IDL is an exceedingly powerful language; however, we will just glimpse a small part of IDL's power in this course. We need a sophisticated scientific calculator: one that can do the same task multiple times, call in other routines, perform statistical tests, etc. We will not need IDL's plotting capability (although it would come in handy), nor its ability to process astronomical images. Perhaps the best part of IDL is that it is a command-line language. You enter IDL, you type in a command, you hit "return," and out pops an answer. This makes learning the language easier and testing various options in programming more transparent.
In this exercise, we will be learning the vocabulary of programming, and how to get the programming code to mindlessly do what we want it to do, over and over again. We will start with some easy, demonstrative examples, and eventually work our way up to quite complex examples. Along the way, we need to learn how IDL treats data types, variables, strings, operands, plus more.
IDL data types
IDL supports 11 different numeric data types (plus an "undefined" type) that can be manipulated by operators, functions, procedures, and programs. The 4 data types we will be using are:
int : [16 bits] Integers from -32768 to +32768 (2562)
float : [32 bits] Single-precision, floating-point, with six significant places.

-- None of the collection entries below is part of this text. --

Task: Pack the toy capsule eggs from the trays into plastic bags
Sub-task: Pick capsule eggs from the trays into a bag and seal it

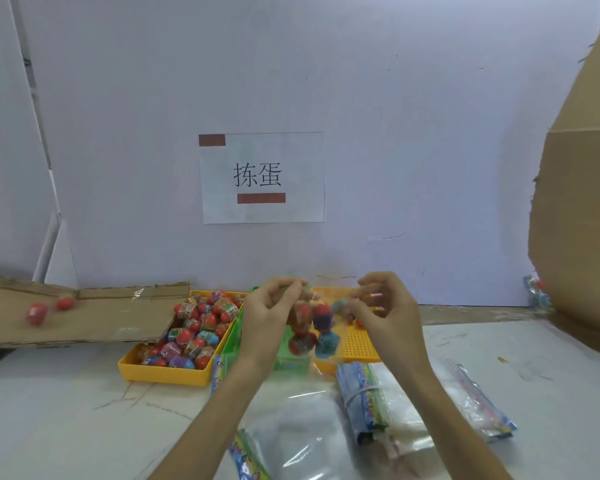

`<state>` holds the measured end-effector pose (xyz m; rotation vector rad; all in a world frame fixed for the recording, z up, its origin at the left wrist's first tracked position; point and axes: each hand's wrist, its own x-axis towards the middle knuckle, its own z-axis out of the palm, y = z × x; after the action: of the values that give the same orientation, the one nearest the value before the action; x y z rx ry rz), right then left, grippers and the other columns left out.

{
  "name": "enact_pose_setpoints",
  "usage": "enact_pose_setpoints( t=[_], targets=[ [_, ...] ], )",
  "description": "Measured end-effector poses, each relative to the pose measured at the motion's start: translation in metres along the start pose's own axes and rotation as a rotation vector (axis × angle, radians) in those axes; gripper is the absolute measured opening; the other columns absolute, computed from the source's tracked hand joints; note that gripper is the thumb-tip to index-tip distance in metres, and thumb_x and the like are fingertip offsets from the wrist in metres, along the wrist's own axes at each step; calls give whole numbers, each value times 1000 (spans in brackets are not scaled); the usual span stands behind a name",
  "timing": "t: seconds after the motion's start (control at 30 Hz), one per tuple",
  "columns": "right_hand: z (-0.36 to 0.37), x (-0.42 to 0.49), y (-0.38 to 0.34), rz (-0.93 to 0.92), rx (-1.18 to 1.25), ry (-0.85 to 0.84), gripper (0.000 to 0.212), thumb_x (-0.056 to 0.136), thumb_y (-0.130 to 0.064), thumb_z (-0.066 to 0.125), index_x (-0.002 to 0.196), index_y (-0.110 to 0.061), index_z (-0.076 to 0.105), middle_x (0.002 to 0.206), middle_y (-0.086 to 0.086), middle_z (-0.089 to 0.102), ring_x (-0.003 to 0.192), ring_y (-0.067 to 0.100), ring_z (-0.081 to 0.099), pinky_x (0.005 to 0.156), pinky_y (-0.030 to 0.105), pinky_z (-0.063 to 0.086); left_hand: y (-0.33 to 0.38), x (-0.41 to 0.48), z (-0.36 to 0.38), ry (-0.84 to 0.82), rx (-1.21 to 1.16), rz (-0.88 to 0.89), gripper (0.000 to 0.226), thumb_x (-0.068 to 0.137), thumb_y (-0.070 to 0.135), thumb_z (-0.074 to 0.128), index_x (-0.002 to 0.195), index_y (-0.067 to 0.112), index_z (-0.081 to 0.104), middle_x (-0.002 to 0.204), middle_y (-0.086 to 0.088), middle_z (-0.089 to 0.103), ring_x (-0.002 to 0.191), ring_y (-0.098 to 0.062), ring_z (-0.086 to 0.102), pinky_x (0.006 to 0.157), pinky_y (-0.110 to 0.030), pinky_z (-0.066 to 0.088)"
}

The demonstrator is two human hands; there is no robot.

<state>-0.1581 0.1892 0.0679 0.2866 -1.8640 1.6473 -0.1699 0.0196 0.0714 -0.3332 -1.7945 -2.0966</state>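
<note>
Beneath the yellow tray (163, 374): one pale table (66, 410).
Left of the tray: one flat cardboard sheet (118, 317), with two loose eggs (37, 313) on it.
The tray itself: one, heaped with capsule eggs (194, 327). They overlap too much for a firm count; roughly two dozen show.
Right of the tray: one perforated tray (357, 344), also yellow and largely hidden.
In front and right of the tray: three lots of empty plastic bags (368, 396), one of them banded.
Just right of the tray, lifted off the table: one clear held bag (309, 341) with about four eggs inside, blurred.
The left hand (267, 317) and right hand (388, 310) each pinch its top edge.
Handling, by judgement: the film is limp and slippery and the load is light. The eggs are hard, smooth and apt to roll. Take the bag by its mouth, never by its belly.
</note>
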Motion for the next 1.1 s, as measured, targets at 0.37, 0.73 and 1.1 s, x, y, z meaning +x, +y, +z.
enact_pose_setpoints(
  t=[0.37, 0.73, 1.1],
  targets=[
    [24, -19, 33, -507, -310, -56, 24, 88, 0, 67, 99, -21, 71, 98, -13, 65, 87, 8, 62, 75, 23, 51, -41, -10, 13, -27, 84, 130, 18, 99, 9, 64, 91, 20, 76, 80, -4, 77, 77, -21, 74, 67, -23, 58],
    [21, -22, 34, -454, -280, -35, 19, 96, -24, 61, 112, -31, 68, 106, -22, 58, 80, 9, 64, 65, 20, 53, -42, -22, 14, -149, 185, 254, 34, 102, 7, 58, 102, 37, 74, 89, 6, 78, 84, -15, 76, 71, -26, 60],
    [17, -22, 31, -439, -238, 16, 24, 89, -19, 71, 103, -38, 68, 95, -16, 63, 70, 12, 64, 56, 30, 53, -48, -25, 15, -187, 358, 415, 29, 100, 27, 52, 111, 52, 63, 77, 7, 73, 58, -27, 66, 53, -49, 53]
  ],
)
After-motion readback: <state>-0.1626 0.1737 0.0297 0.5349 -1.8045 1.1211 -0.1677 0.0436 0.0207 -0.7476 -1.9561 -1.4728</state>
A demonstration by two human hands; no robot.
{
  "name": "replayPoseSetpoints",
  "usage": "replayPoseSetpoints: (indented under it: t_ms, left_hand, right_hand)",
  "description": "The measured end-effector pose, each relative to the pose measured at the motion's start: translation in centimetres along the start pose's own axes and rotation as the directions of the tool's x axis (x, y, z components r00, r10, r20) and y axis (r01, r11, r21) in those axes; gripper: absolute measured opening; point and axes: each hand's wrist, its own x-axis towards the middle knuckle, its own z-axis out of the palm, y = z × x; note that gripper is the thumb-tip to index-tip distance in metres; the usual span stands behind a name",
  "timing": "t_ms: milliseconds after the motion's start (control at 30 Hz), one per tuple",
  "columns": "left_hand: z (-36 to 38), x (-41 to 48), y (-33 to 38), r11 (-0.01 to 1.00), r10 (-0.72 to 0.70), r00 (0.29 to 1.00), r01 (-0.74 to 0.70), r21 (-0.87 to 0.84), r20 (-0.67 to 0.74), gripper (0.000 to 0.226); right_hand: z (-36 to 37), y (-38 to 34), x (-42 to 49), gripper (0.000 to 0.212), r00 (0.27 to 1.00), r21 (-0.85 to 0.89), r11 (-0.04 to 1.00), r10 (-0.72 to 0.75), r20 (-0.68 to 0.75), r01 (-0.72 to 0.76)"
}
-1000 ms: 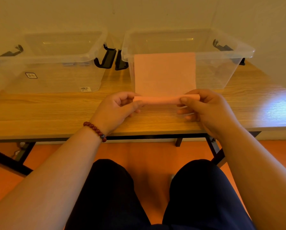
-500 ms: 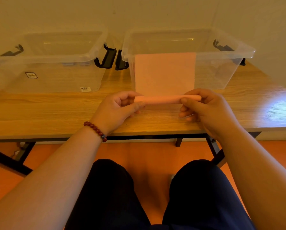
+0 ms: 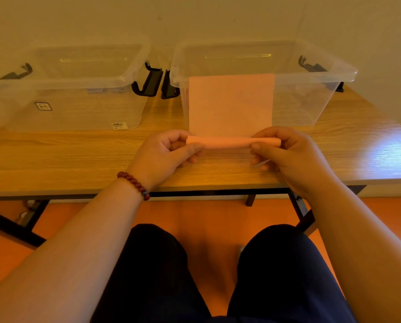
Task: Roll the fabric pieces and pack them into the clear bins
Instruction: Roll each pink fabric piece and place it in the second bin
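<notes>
A pale pink fabric piece (image 3: 231, 106) hangs flat down the front wall of the right clear bin (image 3: 311, 75). Its near end is wound into a thin roll (image 3: 227, 142) just above the table. My left hand (image 3: 164, 155) pinches the roll's left end and my right hand (image 3: 285, 155) pinches its right end, thumbs toward me. The left clear bin (image 3: 78, 78) stands beside it with nothing visible inside.
Both bins sit on a wooden table (image 3: 78, 157) against a plain wall, black latches (image 3: 148, 82) between them. The table's near edge is just below my wrists. My knees and an orange floor show underneath.
The roll has grown a little thicker and crept slightly away from me, up toward the bin; both hands followed it. The flat part looks a little shorter.
</notes>
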Motion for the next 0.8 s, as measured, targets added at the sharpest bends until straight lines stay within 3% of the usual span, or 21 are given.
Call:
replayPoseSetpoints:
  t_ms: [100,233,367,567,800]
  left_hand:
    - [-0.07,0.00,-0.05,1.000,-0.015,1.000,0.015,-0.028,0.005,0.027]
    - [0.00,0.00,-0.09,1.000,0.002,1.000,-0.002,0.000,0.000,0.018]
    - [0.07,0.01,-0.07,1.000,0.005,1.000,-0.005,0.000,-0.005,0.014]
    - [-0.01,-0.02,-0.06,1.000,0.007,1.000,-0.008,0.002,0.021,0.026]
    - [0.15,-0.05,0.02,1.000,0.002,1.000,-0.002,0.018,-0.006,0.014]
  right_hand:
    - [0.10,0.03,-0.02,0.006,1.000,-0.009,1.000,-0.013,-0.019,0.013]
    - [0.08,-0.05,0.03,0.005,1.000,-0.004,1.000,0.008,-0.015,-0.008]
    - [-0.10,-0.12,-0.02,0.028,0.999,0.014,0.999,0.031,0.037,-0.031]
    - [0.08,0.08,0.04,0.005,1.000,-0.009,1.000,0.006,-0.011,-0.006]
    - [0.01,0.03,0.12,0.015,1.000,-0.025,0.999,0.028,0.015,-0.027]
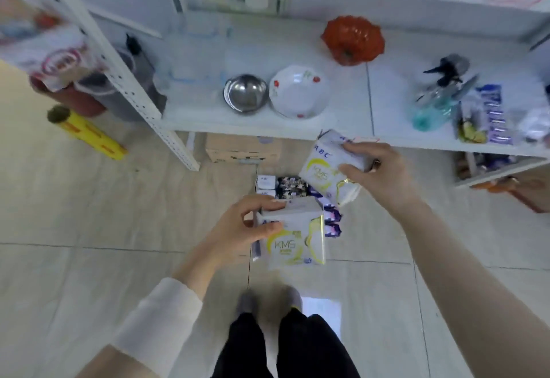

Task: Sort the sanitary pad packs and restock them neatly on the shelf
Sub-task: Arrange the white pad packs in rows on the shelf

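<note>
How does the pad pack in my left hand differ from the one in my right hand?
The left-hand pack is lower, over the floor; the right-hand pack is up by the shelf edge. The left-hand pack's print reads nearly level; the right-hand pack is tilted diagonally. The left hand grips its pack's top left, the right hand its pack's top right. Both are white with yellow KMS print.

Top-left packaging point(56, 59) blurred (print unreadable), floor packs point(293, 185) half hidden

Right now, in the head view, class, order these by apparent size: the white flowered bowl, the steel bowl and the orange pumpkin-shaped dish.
1. white flowered bowl and orange pumpkin-shaped dish: alike, unranked; the dish sits farther back.
2. steel bowl, smallest.
</note>
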Demonstrator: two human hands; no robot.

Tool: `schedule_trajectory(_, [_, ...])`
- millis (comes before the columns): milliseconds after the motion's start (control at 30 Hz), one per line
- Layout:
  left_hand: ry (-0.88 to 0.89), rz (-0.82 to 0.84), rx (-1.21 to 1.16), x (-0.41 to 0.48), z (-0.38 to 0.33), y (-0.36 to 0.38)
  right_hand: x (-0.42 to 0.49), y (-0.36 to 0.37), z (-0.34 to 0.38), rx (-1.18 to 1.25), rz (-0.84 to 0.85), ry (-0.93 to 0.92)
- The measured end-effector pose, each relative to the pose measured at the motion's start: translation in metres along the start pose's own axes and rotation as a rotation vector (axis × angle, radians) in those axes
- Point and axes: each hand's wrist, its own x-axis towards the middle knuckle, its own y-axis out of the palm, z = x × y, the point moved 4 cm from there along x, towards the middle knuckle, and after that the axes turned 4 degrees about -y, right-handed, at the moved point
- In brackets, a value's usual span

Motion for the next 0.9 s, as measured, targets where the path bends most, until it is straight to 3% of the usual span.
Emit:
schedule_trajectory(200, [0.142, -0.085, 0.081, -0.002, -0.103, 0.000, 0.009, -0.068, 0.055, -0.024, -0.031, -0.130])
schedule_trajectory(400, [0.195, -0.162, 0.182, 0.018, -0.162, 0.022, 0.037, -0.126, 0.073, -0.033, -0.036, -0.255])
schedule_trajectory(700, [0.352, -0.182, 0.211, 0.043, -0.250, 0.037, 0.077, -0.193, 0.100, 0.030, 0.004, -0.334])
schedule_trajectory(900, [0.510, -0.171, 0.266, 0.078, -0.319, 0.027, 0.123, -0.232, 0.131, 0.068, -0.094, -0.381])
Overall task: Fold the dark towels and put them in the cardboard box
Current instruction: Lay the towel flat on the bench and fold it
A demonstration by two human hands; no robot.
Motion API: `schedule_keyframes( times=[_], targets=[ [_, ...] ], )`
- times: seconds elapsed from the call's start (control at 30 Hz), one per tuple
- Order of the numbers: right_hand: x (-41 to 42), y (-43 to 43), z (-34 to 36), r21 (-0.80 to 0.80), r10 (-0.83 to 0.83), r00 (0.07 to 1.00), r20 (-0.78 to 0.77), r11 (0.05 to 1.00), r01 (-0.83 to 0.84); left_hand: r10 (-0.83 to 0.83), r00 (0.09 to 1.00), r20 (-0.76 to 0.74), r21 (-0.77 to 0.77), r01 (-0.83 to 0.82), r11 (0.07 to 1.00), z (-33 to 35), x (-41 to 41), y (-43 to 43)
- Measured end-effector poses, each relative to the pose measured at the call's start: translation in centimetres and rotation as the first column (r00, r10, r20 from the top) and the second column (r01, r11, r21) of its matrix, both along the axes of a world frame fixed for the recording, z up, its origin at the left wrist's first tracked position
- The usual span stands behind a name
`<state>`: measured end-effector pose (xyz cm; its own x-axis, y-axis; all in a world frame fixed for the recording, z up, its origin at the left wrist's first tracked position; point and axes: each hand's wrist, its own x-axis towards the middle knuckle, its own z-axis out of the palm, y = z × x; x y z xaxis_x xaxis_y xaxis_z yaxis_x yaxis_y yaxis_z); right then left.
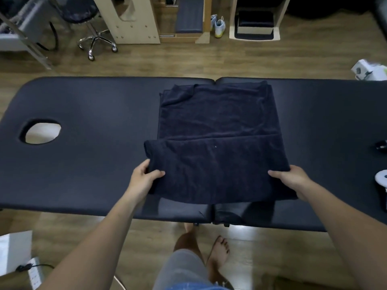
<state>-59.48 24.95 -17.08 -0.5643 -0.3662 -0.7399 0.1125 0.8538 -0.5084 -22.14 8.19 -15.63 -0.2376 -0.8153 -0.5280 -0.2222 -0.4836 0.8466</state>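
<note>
A dark navy towel (217, 122) lies spread on the black massage table (94, 114), its near part folded over and lifted off the table's front edge. My left hand (144, 176) pinches the towel's near left corner, thumb on top. My right hand (293, 178) pinches the near right corner the same way. The lifted fold hangs between both hands. A brown edge at the bottom right (297, 282) may be the cardboard box; I cannot tell.
The table has a face hole (41, 130) at the left. Small objects (381, 178) sit at its right end. Behind it are a rolling stool (92, 28), wooden furniture and shoes (218, 26). A power strip (33, 273) lies on the floor left of my legs.
</note>
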Motion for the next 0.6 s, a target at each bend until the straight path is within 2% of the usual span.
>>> schedule_keyframes(
  times=[0.1, 0.17, 0.27, 0.4, 0.5, 0.57, 0.6],
  targets=[
    [-0.7, 1.1, 0.5, -0.083, -0.025, 0.999, 0.048, 0.996, 0.029, 0.002, 0.998, -0.061, 0.096, 0.004, 0.995, -1.3, 1.7, 0.4],
    [-0.8, 2.2, 0.5, -0.169, -0.083, 0.996, 0.033, 0.982, 0.087, -0.045, 0.999, -0.024, 0.218, 0.049, 0.975, -2.7, 2.9, 1.2],
    [0.0, 3.2, -0.6, -0.176, -0.130, 0.976, 0.172, 0.971, 0.161, -0.051, 0.998, 0.036, 0.333, 0.037, 0.942, -4.0, 3.4, 1.7],
    [0.8, 3.0, -0.4, -0.121, 0.029, 0.980, 0.198, 0.993, -0.005, -0.037, 0.998, 0.045, 0.217, 0.027, 0.976, -3.4, 2.9, 0.7],
    [0.4, 3.7, -0.1, -0.239, -0.046, 0.983, 0.179, 0.967, 0.089, -0.015, 0.997, -0.075, 0.186, 0.029, 0.982, -2.6, 3.4, 0.6],
    [0.4, 5.0, -0.7, -0.284, -0.130, 0.978, 0.165, 0.943, 0.174, -0.027, 0.996, -0.088, 0.215, 0.045, 0.976, -2.9, 3.6, 1.2],
    [0.9, 5.7, -0.9, -0.269, -0.117, 0.981, 0.156, 0.950, 0.157, -0.043, 0.997, -0.058, 0.240, 0.055, 0.969, -3.2, 3.7, 1.9]
  ],
)
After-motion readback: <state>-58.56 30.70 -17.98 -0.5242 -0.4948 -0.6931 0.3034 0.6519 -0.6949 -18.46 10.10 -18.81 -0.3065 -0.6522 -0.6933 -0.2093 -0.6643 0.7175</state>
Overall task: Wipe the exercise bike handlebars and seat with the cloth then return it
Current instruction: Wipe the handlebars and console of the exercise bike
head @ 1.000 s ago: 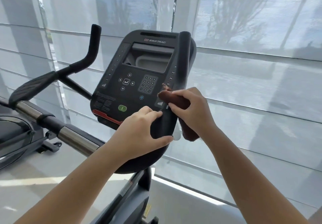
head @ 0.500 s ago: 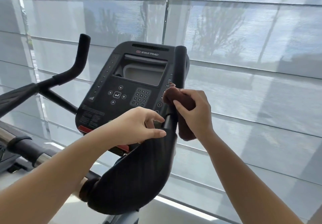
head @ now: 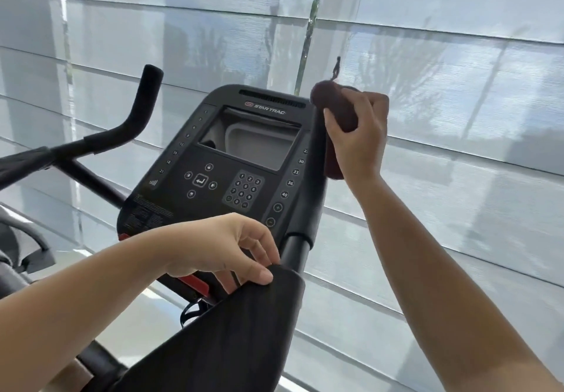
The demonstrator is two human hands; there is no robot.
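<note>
Left bar: the black curved foam-covered left handlebar [head: 146, 98] rises at the left, and no hand touches it.
Console: the black plastic console with a grey screen and a number keypad [head: 213, 184] stands tilted between the two bars.
Left hand: the left hand [head: 219, 248] is low in front of the console. Its fingers are curled, and the thumb and fingers pinch the upper edge of the black ribbed elbow pad [head: 238, 330] in the near foreground.
Right bar: the black upright right handlebar [head: 314, 196] runs up along the right edge of the console.
Cloth: the dark brown soft cloth [head: 332, 101] covers the top end of the right handlebar, and one part hangs down beside the bar.
Right hand: the right hand [head: 357, 138] grips the cloth, with the fingers closed around it and the tip of the bar.
Background: pale grey window blinds [head: 457, 208] fill the view behind.
</note>
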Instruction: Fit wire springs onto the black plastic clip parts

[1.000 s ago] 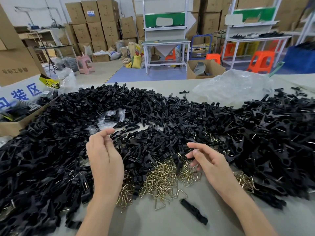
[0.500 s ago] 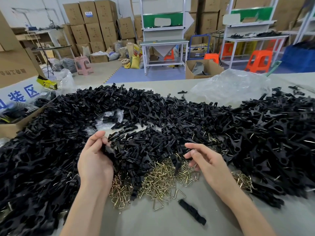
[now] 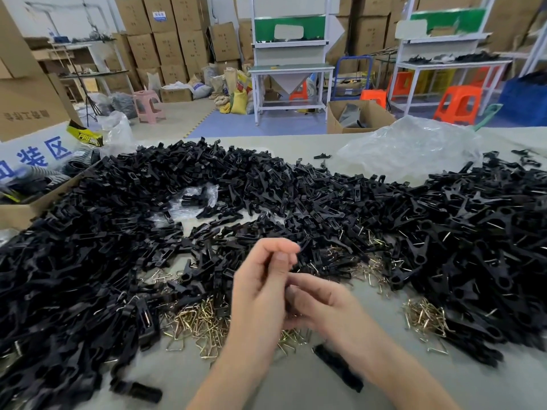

Magnitudes range from 10-38 to 1038 on machines with IEEE arithmetic.
double : [64 bits] Floating-point with approximately sixteen decimal digits.
string : A sequence of 0 to 32,767 characters
Variables : Variables are named "repositories" that contain data with a type and structure. In IDL, variables can be scalars (single numbers), arrays of up to eight dimensions, or structures composed of scalars, arrays, and/or other structures.
IDL in Interactive Mode
IDL works directly on the command line when you hit return. This makes it easy to try new statements and statement sequences. The "up" cursor arrow brings back earlier commands.
START IDL
On most Linux systems, just type idl .
You will see:
IDL Version 5.5a (linux x86). (c) 2001, Research Systems, Inc.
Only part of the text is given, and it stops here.